Another time. A few years later. Not the same girl. And not Jess’s mother but Jess’s father interrogating him, not in the kitchen but in Jess’s room, from
which there could be no escape.

“—know anything about this . . . abduction, do you?”

Quickly Jess shook his head:
no.

“—boys in your class? Not friends of yours, are they?”

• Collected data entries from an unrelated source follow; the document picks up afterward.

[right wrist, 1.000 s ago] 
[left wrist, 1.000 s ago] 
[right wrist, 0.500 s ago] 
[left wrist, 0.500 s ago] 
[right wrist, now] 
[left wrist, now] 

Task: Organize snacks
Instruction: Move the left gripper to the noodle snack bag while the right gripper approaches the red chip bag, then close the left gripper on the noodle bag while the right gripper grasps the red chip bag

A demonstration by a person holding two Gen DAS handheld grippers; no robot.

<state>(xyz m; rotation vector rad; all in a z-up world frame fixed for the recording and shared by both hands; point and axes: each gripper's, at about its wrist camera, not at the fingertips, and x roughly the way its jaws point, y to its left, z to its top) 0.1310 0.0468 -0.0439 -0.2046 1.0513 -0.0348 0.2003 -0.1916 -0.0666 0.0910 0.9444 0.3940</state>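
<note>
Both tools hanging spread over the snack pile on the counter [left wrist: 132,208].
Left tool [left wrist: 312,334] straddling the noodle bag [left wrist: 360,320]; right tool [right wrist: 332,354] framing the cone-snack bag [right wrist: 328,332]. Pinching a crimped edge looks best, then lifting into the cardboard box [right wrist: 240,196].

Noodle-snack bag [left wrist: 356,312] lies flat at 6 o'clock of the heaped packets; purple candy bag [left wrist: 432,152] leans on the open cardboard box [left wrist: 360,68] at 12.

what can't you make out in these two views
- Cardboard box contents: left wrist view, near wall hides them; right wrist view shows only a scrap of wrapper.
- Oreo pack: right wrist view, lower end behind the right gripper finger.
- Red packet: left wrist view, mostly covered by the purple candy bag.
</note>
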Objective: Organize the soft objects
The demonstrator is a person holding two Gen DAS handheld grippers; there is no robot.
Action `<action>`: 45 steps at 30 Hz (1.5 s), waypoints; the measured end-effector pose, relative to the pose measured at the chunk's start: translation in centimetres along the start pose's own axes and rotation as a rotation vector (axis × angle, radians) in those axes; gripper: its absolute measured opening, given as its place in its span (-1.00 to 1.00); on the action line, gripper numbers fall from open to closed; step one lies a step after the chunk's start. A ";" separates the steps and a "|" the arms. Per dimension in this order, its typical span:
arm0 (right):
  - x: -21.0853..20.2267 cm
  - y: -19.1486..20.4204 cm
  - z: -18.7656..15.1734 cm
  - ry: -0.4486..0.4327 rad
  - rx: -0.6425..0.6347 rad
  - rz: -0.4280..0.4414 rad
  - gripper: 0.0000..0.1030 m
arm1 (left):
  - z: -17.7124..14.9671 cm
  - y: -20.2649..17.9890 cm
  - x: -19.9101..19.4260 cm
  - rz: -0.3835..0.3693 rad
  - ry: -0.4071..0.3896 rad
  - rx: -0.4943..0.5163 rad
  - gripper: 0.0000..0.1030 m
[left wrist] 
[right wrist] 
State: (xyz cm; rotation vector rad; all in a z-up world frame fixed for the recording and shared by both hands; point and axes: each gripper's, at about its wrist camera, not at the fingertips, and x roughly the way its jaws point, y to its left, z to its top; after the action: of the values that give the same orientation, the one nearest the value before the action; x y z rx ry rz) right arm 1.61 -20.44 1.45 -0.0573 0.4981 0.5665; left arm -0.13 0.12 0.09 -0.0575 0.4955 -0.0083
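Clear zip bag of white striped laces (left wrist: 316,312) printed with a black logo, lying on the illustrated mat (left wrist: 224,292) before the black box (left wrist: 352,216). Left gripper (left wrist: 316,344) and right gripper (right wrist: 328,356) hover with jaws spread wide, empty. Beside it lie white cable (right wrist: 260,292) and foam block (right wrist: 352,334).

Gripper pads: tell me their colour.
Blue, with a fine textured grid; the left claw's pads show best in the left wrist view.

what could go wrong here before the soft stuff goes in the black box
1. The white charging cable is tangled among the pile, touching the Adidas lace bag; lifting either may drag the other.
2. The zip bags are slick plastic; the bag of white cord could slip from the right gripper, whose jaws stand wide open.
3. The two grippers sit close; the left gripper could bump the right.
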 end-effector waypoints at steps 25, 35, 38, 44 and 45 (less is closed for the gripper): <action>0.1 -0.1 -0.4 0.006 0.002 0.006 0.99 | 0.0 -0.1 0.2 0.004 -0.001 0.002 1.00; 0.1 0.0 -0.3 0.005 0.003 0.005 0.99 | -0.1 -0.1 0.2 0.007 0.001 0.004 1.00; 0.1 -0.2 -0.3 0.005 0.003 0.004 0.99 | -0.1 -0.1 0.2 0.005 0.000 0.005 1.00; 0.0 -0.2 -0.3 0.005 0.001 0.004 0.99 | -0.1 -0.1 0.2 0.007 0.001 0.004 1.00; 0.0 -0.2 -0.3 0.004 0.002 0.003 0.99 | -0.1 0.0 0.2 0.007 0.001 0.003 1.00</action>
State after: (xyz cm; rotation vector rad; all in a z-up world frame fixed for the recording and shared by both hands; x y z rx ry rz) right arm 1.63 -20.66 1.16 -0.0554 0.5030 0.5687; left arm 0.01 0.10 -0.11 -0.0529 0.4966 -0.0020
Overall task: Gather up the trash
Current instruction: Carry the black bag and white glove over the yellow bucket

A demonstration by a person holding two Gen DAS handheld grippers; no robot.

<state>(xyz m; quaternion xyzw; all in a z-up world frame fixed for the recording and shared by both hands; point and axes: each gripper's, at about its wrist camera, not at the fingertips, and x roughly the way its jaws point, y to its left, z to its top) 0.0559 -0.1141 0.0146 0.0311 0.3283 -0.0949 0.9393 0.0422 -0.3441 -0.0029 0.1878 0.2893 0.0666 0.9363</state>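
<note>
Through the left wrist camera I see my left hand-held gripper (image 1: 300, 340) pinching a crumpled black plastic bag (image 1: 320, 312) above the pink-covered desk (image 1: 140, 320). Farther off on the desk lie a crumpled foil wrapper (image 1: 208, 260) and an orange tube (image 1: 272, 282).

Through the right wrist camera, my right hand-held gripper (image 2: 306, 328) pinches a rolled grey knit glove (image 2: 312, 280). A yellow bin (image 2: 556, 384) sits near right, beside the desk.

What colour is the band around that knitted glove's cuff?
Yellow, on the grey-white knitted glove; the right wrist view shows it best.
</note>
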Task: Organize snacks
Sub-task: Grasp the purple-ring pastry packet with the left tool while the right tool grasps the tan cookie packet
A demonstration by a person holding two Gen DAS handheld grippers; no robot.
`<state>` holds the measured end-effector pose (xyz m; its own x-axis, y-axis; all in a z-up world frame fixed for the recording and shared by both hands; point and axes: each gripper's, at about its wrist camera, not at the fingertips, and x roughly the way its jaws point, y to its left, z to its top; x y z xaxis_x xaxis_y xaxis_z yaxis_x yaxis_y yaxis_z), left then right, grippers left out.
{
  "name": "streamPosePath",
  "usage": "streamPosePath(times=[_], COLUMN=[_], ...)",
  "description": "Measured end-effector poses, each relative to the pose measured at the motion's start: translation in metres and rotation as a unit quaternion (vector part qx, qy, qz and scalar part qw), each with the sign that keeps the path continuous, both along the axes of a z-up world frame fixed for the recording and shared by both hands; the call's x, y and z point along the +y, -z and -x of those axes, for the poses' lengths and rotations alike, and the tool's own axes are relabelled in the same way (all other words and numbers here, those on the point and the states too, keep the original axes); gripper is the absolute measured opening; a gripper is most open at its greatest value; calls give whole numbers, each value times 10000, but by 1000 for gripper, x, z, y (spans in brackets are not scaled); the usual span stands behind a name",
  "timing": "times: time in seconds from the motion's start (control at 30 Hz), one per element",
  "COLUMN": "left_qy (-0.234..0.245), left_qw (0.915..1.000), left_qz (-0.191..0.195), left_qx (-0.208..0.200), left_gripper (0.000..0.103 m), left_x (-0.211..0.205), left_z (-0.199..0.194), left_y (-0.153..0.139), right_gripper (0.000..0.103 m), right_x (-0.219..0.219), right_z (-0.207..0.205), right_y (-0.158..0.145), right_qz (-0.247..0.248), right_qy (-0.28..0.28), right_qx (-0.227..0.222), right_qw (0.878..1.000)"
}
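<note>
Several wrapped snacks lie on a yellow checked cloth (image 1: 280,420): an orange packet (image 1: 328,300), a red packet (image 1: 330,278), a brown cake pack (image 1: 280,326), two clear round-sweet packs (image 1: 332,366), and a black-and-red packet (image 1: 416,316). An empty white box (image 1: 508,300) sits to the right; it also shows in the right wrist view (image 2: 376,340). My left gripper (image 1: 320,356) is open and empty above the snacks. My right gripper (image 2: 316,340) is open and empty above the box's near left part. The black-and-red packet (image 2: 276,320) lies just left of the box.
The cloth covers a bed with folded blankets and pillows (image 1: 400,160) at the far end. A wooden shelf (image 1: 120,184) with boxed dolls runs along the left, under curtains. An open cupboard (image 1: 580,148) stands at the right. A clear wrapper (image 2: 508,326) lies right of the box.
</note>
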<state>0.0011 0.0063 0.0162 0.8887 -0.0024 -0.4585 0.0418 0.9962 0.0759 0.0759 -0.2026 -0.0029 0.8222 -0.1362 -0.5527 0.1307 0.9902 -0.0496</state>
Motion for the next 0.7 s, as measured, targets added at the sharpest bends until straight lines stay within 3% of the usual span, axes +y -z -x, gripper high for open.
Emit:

Quickly Jess shook his head:
no.

It was so: Jess wasn’t friends with the boys involved in the “abduction,” and Jess didn’t know the “underage” girl. All he knew was what he’d heard: the
girl wasn’t a student at North Hills High, her parents weren’t residents of North Hills but of Union City. The rumor was, there was only a mother, an “illegal immigrant.”
The rumor was, the “underage” girl was in eighth grade. (But “mature for her age.”) (Girls were maturing at an alarming rate in middle school; you heard astonishing things.)
It was possible almost to think that this girl was the girl to whom the “terrible things” had been done by the “terrible man” when Jess was in ninth grade, but Jess knew
that this was unlikely. (The other girl, such a little girl at the time, would still be in grade school. And anyway, her family had moved away from North Hills and no one ever spoke of them now.)
Still, Jess had to suppose that the two girls were like each other in crucial ways. Circumstances were similar. For this time too there had been “terrible things” perpetrated upon a
young girl, and this time too there was talk of blood.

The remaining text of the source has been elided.